Why not FP for Money?

Andrew Dalke adalke at mindspring.com
Sat Sep 25 14:30:36 EDT 2004


Carlos Ribeiro wrote:
> Why not? It may be a good idea for Py3k -- instead of raw strings, why
> not regular expressions strings?

When Python was firse released it used the regex module
for regular expressions.  These were not thread safe at
all (the match result was attached to the pattern object)
and used an old style of pattern definition while perl's
regexp syntax basically dominated common usage.  (I
still find it hard to believe Perl6 is going to use a
new syntax.)

Python adapted by having a new module, 're', to handle
the new syntax.  It was based on the pcre C library.
Old code worked with regex, new with re.  Then /F
worked on a replacement for pcre called 'sre'.  In
part for unicode support.

I've also seen Python bindings for a POSIX compliant
regular expression library.

If regular expression strings were cooked into
the Python language then we wouldn't have this
ability to change to meet the changing definitions
and requirements for regexps while also supporting
backwards compatibility.

> What is the 'value' of a RE literal? If it's taken to be the RE
> itself (in it's compiled form), I can't see much practical use for
> expressions involving literals - even concatenation (ex: re1 + re2)
> has nasty side effects in the general case; it's better to concat the
> original RE strings and recompile the RE anyway.

Interestingly enough I happen to have a regexp engine
I wrote which allows addition on evaluated patterns.
It works by merging the parse trees.

 >>> from Martel import Re
 >>> word = Re("(\w+)")
 >>> spaces = Re("\s+")
 >>> pat = word + spaces + word + spaces + word
 >>> print pat
([\dA-Z_a-z]+)[\t-\r ]+([\dA-Z_a-z]+)[\t-\r ]+([\dA-Z_a-z]+)
 >>> word
<Martel.Expression.Group instance at 0x5a9dc8>

It's very useful for building large patterns because

(?P<AC_block>(?P<AC>AC 
(?P<bioformat:dbid?type=accession&dbname=sp>(?P<ac_number>[\dA-Z_a-z]+))\;(
(?P<bioformat:dbid?type=accession>(?P<ac_number>[\dA-Z_a-z]+))\;)*(\n|\r\n?))+)

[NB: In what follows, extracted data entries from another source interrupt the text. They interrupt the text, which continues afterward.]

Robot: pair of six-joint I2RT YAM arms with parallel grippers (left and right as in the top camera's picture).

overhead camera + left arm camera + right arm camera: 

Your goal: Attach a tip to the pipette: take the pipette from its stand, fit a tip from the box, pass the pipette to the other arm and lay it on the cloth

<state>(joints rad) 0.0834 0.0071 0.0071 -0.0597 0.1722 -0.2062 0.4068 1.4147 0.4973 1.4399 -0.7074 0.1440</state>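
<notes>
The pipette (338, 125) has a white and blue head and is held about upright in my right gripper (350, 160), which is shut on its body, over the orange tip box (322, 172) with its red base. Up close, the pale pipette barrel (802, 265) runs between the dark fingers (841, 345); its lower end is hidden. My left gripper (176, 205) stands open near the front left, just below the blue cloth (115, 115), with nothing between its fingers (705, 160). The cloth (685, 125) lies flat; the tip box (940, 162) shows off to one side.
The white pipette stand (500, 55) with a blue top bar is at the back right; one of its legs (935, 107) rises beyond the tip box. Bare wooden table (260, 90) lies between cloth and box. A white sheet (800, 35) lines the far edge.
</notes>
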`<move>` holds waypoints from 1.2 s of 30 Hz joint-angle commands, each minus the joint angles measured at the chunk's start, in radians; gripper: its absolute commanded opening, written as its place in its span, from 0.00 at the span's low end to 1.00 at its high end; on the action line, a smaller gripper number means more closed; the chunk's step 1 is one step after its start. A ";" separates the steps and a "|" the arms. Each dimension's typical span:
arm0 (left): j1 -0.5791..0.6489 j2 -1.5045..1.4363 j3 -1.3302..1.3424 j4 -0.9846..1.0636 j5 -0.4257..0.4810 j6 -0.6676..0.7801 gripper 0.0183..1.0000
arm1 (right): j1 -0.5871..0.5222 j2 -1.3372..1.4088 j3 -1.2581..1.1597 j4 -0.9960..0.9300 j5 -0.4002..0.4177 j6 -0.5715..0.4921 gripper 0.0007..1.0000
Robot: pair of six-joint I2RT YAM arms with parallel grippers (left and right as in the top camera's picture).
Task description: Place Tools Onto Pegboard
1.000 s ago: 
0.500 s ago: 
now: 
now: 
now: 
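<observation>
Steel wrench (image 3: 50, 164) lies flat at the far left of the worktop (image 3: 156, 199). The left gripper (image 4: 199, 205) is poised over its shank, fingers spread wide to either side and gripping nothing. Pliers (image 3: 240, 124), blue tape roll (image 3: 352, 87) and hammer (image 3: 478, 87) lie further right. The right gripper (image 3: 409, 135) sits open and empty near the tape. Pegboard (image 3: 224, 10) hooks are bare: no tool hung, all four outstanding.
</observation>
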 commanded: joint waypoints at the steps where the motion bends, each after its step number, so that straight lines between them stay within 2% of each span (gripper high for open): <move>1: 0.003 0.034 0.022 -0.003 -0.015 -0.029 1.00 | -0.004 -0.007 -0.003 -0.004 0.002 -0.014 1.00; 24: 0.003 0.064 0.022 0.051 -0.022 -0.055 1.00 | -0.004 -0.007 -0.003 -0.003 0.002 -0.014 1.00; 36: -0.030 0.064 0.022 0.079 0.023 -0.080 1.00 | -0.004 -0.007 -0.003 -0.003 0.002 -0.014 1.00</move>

is harder to write by hand than

AC = Group("AC",
            Str("AC   ") +
            Std.dbid(Martel.Word("ac_number"),
                    {"type": "accession",
                     "dbname": "sp"}) + \
            Str(";") +
            Rep(Martel.Str(" ") +
                Std.dbid(Martel.Word("ac_number"),
                         {"type": "accession"}) +
                Str(";")) +
            Martel.AnyEol())

AC_block = Group("AC_block", Martel.Rep1(AC))


(Even with MULTILINE, re.compile doesn't tell you the
character position of the syntax error as well as
Python does, nor does my editor help me out.)

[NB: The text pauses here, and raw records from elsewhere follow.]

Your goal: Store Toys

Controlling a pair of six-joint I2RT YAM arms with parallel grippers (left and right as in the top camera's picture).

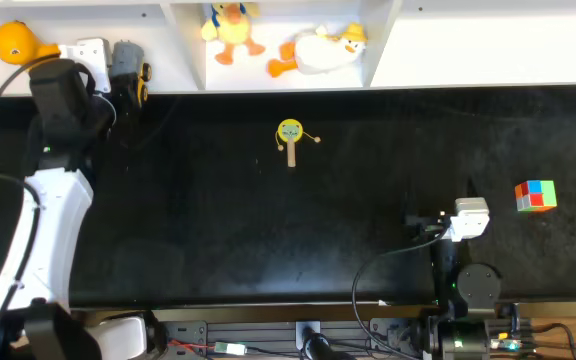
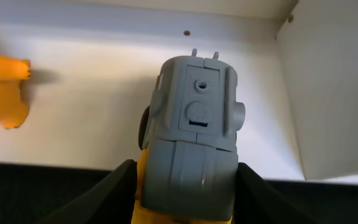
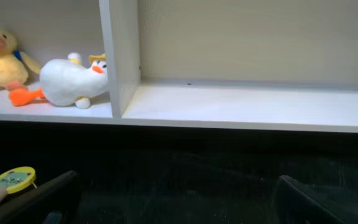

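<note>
White shelf [image 1: 488,45] — left jaws clamp grey toy robot [image 2: 194,137]; right jaws wide.

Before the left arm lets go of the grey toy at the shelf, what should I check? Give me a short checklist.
1. The left gripper clamps the grey toy: ok.
2. The grey toy is inside the left compartment: ok.
3. Its underside rests on the compartment's floor: cannot tell.
4. The orange toy sits apart from it: ok.
5. The right gripper is open, low over the table, away from that compartment: ok.
6. All toys stored: not ok; the rattle and the cube lie on the table.
</note>
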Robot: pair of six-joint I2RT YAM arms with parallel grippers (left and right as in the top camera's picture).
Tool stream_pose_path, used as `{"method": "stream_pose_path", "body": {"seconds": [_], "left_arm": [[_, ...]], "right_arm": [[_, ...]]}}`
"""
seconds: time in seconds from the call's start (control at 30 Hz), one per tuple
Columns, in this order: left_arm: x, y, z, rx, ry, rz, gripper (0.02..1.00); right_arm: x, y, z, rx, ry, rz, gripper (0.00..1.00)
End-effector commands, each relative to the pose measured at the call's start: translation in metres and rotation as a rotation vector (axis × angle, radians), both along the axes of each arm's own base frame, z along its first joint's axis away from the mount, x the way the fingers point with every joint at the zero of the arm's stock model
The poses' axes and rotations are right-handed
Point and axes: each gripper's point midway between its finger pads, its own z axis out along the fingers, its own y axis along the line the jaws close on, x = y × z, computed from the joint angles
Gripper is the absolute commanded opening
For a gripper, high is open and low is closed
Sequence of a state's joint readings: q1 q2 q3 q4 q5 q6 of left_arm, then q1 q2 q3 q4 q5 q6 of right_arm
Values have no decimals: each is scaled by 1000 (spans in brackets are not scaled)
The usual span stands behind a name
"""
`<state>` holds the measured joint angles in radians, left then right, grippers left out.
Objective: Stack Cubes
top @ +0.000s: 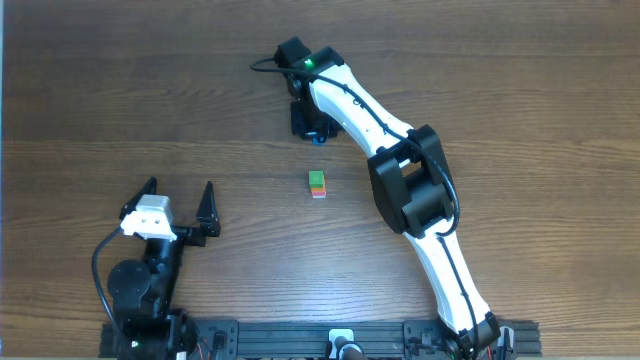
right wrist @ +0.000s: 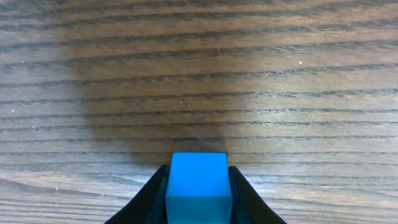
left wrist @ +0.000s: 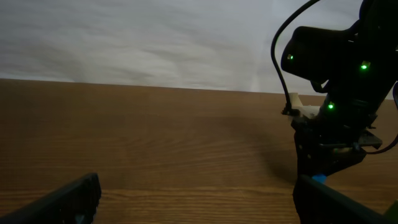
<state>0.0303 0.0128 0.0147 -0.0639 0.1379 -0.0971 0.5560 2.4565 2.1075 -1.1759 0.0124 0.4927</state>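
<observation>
Three cubes are on view: a blue cube (right wrist: pixel 198 186), and near the middle of the table (top: pixel 120 90) a small stack (top: pixel 317 184) of two, green over red. There are two grippers. The right gripper (right wrist: pixel 198 175) is on the far side of the stack, its fingers clamped on the blue cube's two sides; whether the cube touches the wood cannot be told. The left gripper (top: pixel 180 188) sits near and to the left, well apart from the stack, fingers spread wide and holding nothing.

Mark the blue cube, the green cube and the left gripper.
blue cube (right wrist: pixel 198 175), right wrist view, middle of its lighter face.
green cube (top: pixel 317 179), top view, its top face.
left gripper (top: pixel 179 187), top view, midway between its fingertips.
</observation>
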Motion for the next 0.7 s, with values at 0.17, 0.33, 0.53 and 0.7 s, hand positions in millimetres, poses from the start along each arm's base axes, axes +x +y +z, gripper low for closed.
{"method": "stream_pose_path", "body": {"seconds": [0.17,0.33,0.53,0.7], "left_arm": [[0,1,-2,11,0,6,1000],[0,1,-2,11,0,6,1000],[0,2,-2,11,0,6,1000],[0,2,-2,11,0,6,1000]], "right_arm": [[4,0,4,11,-10,-2,226],[6,1,12,20,-25,-2,226],[9,1,33,30,-58,2,207],[9,-2,63,43,-102,0,194]]}}
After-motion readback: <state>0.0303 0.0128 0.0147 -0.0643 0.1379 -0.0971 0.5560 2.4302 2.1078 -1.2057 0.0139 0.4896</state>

> Because (in my opinion) a decimal point literal is in the same general
> class as the objects you've mentioned.

So are rationals.  And more esoterically, so are
polynomials.

I'm also biased the other way in that I don't think
I'll be using decimal all that often.  The only case
that comes to mind is one data field a few years
back that stored X-ray resolution and where "2.0"
and "2.00" were different because the latter meant
there was higher precision.

I'm not sure though if keeping that as a Decimal
literal would work right.

> Because the call-style syntax requires the use of a string as an
> argument to avoid practical and phylosophical problems involving the
> conversion of binary floats to decimal floats, and the string looks
> out of place in numeric expressions.

That argument makes much more sense to me than saying
that using 'd' is a compromise to having no way to write
it as a literal.

> Because, in the prompt, having a easy way to write numeric literals of
> any kind is important to allow seamless interactive use -- be it as
> powerful calculator, or to prototype small functions, or to test
> concepts.

That to me just isn't a good argument.  I use
regular expressions a lot.  Having a regexp literal
would also simplify interactive use.  I wouldn't have
to 'import re' and use 're.compile'.

Unless you are arguing for a large increase in the number
of syntatic literals in Python, my problem with this
argument is that it doesn't recognize the tension I
mentioned previously.  It doesn't say when it shouldn't
be used.

> It's strange, because complex numbers are much more of a special case
> than decimals. Decimals have a single value, complex numbers are a
> tuple; decimals are orderable; but complex made it to the language. It
> was another time, and I don't know how many people rely on Python
> complex numbers, but I bet that decimals have the potential to become
> more important in the long run.

Complex is rarely used, I agree.  I just read through
the original discussion on adding complex to Python.
The thread was titled "Should I add complex numbers to
the Python code?" starting Dec. 10, 1995.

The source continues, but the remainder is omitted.